# [YOUR ASSIGNMENT]
Report how many lines below include the string "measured". Please keep the reply to that number.

# [SUPPLIED MATERIAL]
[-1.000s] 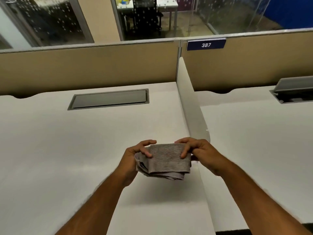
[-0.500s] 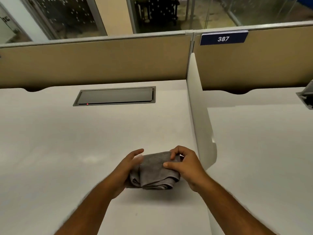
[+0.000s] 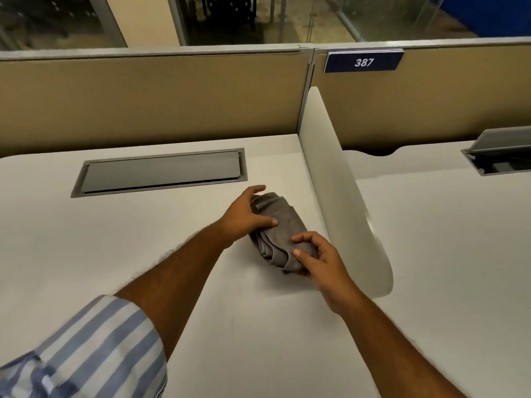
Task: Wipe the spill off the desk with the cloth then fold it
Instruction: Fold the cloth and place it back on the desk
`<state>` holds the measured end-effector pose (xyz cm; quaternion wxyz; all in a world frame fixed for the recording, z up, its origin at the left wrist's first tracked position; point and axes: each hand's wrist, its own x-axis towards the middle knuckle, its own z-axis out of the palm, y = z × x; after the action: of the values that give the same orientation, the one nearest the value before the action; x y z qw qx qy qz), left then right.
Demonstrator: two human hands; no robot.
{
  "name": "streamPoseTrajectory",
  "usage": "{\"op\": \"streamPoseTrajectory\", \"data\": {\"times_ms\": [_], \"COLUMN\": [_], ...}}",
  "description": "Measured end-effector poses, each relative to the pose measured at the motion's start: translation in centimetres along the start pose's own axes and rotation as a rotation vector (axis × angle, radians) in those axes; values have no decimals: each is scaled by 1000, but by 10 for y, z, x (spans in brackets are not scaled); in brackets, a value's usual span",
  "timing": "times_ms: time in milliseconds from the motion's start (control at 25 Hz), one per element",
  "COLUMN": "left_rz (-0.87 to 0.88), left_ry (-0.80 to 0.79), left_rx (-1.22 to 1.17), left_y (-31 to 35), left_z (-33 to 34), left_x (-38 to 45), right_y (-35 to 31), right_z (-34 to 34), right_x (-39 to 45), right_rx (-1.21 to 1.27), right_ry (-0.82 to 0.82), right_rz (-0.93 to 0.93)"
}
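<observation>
A grey cloth (image 3: pixel 283 225), folded into a thick bundle, lies on the white desk (image 3: pixel 143 254) close to the low side divider. My left hand (image 3: pixel 244 215) rests on the cloth's far left end, thumb pressed on top and fingers curled over the far edge. My right hand (image 3: pixel 316 257) pinches the near right end of the bundle between thumb and fingers. No spill shows on the desk surface.
A white rounded divider panel (image 3: pixel 339 182) stands just right of the cloth. A grey cable hatch (image 3: pixel 161 173) is set flush into the desk at the back. Tan partition walls (image 3: pixel 149 101) close the far edge; a second hatch (image 3: pixel 500 153) is open on the neighbouring desk.
The cloth has gone from held up between both hands to lying on the desk, farther back and turned diagonally beside the divider. Both hands stayed on it.
</observation>
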<state>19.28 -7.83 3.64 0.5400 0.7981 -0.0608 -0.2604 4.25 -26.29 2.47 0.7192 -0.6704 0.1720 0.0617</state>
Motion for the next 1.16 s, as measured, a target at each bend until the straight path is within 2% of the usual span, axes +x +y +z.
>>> {"op": "streamPoseTrajectory", "data": {"times_ms": [120,200,280,400,440,520,800,1000,1160], "left_rz": [174,314,396,275,236,221,128,209,202], "left_ry": [218,339,282,-46,-96,-88,-49,57,122], "left_rx": [146,267,362,662,750,835,869,756,702], "left_y": [6,2,-10,-36,-44,-53,-53,-52,-61], "left_z": [9,15,23,39,42,48,70,61,60], "left_x": [29,36,35,29,28,24,7,3,-14], "right_y": [-8,-12,-8,12,18,29,21,17,14], "right_z": [11,18,21,25,25,22,2,0,-3], "right_x": [36,56,69,75,73,71,77,65,54], "right_rx": [180,135,-249,-1049,-1231,-1406,-1497,-1279,-1258], "right_ry": [140,174,165,119,111,73,-94,32,59], "right_rz": [-5,-41,-72,-43,-80,-117,-131,-159,-119]}}
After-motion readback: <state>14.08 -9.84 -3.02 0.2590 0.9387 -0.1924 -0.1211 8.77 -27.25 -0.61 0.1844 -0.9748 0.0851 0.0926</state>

# [REPLY]
3